First stop, equipment. Boots. Here's the thing: I have square feet. Literally. 4 x 4. As a child, my mother used to come home in tears after trying all day to buy me shoes. I would be in tears when my father was ordered to take me out and he bought me brown oxfords. All the other little girls had pretty little patent leather shoes with straps across the top. The maid would be in tears because she had to dress me in those brown oxfords. Even if a pretty little patent leather shoe wide enough for my feet had existed, the strap would never have reached across my instep. The arch of my foot was so high, I only made two unconnected halves of a footprint. As I got older, my father became worn out and suggested that I buy boys's shoes. Or why didn't I just wear the boxes? Salesmen cringe when I walk into a shoe shop.

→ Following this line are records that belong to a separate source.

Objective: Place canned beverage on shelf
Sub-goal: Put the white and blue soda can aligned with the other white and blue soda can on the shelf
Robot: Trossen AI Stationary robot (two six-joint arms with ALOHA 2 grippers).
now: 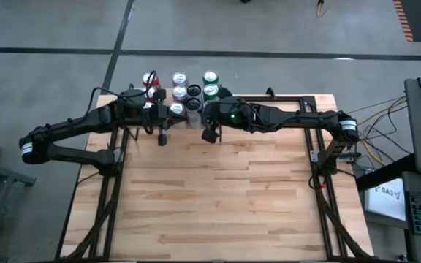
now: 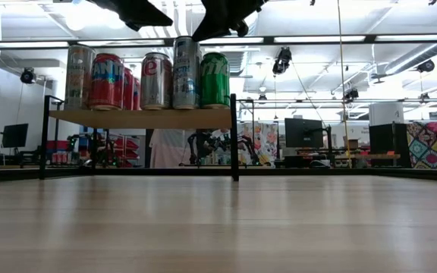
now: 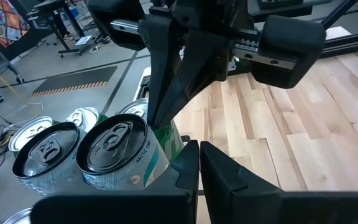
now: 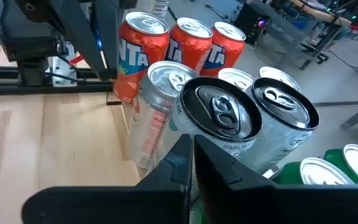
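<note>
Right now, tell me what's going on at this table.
Both arms hover over the shelf at the table's far edge, where a cluster of cans stands upright. The left gripper and right gripper are both shut and hold nothing. No can is left on the tabletop, so the placing looks done.

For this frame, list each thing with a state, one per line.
Shelf: standing at the table's far edge, loaded with cans.
Cans: upright on the shelf, unopened where tops show.
Left gripper: fingers shut, empty, by the shelf.
Right gripper: fingers shut, empty, by the shelf.
</note>
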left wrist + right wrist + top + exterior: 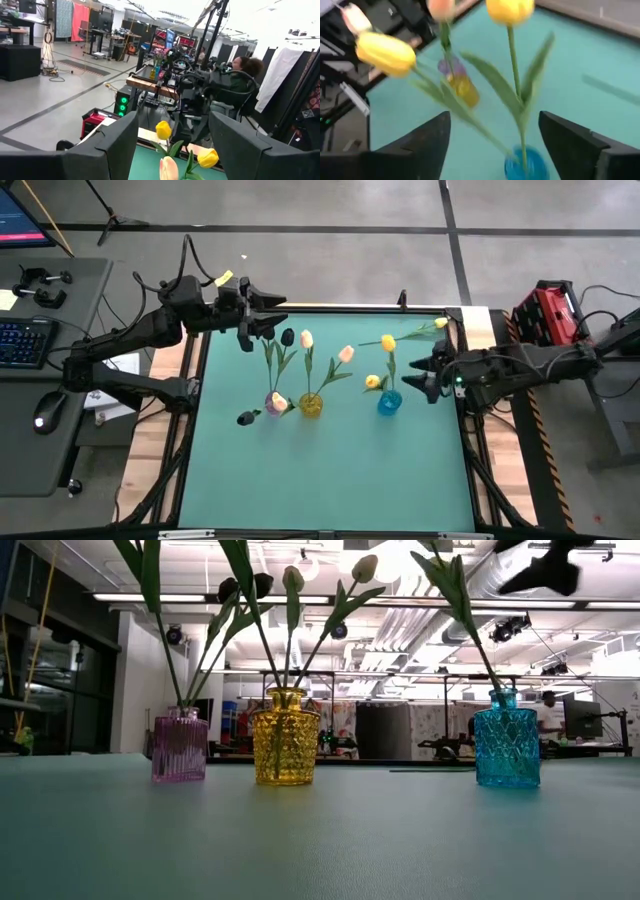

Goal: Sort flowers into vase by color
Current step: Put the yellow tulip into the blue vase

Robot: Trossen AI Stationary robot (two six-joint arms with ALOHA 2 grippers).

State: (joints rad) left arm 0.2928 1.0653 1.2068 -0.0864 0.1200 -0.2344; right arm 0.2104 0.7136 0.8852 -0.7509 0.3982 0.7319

My friends will never go shopping with me after the first time. (The first time they don't believe me.) I moved back to the country just so that I wouldn't have to buy shoes ever again.
Anyway, boots. To get them wide enough, they had to be too long. This is not the ideal fitting for control on the slopes.
Next, skis. These days, when modern technology has made skis so easy to turn that you just step onto them, let slip and enjoy the ride, the correct length is somewhere between the height of your mouth and the height of your nose from the floor. When I started skiing, shortly after the wooden models were retired to the museums, you determined your correct ski length by raising your hand straight up in the air and measuring to your fingertips. As the skis were so much longer and so much harder to manoeuvre, this ensured that you stayed in class for the rest of your life, trying to learn to use them. Ski schools have to stay in business, too.
So here I am: booted, after a fashion, and standing on these planks, with sticks in my hands. I couldn't move. Not from fear, although that played a part; I just couldn't figure out how to move my feet, which were now almost two meters long. And heavy. And didn't bend. My boyfriend took one elbow, the guy from the ski shop took the other, together they raised me off the ground, carried me to the ski school, and plopped me down. Boyfriend says he'll be back for lunch and leaves me to it.
I am the only adult in a class of children -- a dozen 4-year-olds and two kids who turn out to be an 11- and 12-year-old sister and brother. Now I am not only terrified, I'm embarrassed.
The instructor separates us into two groups. I'm with the big kids. As the three of us wait for the instructor to sort out the babies, the 12-year-old (boy, of course) looks up at me with a malevolent eye, and demands,
"Is this going to take long?" Like it's my fault we're here.
"Why?" I answer. "You in a hurry?" (You little creep.)
"My father says," he says, "I can't go up there," pointing at the equivalent of Mont Blanc, "until I have a lesson." ('Course it's your fault. Grown-ups are all in league.)
"Shut up, kid." No, I didn't say that. But I thought it.
Finally, the instructor gets back to us and takes us to the top (top! ha ha!) of the nursery slope. I have no memory of how he got me there, because I was still incapable of locomotion on my own. But there I was, at the top, looking down the vast expanse (ten meters?) of baby slope (baby flat?), being instructed to turn my toes in and go! I think he pushed me.
And I never wanted to stop.
It was unimaginable freedom and lightness. It must be what hangliders search for, or pilots or sky divers. I was flying. No, I was floating. I was floating and flying.
Then you spend the next 30 or 40 or 50 years trying to recapture that feeling.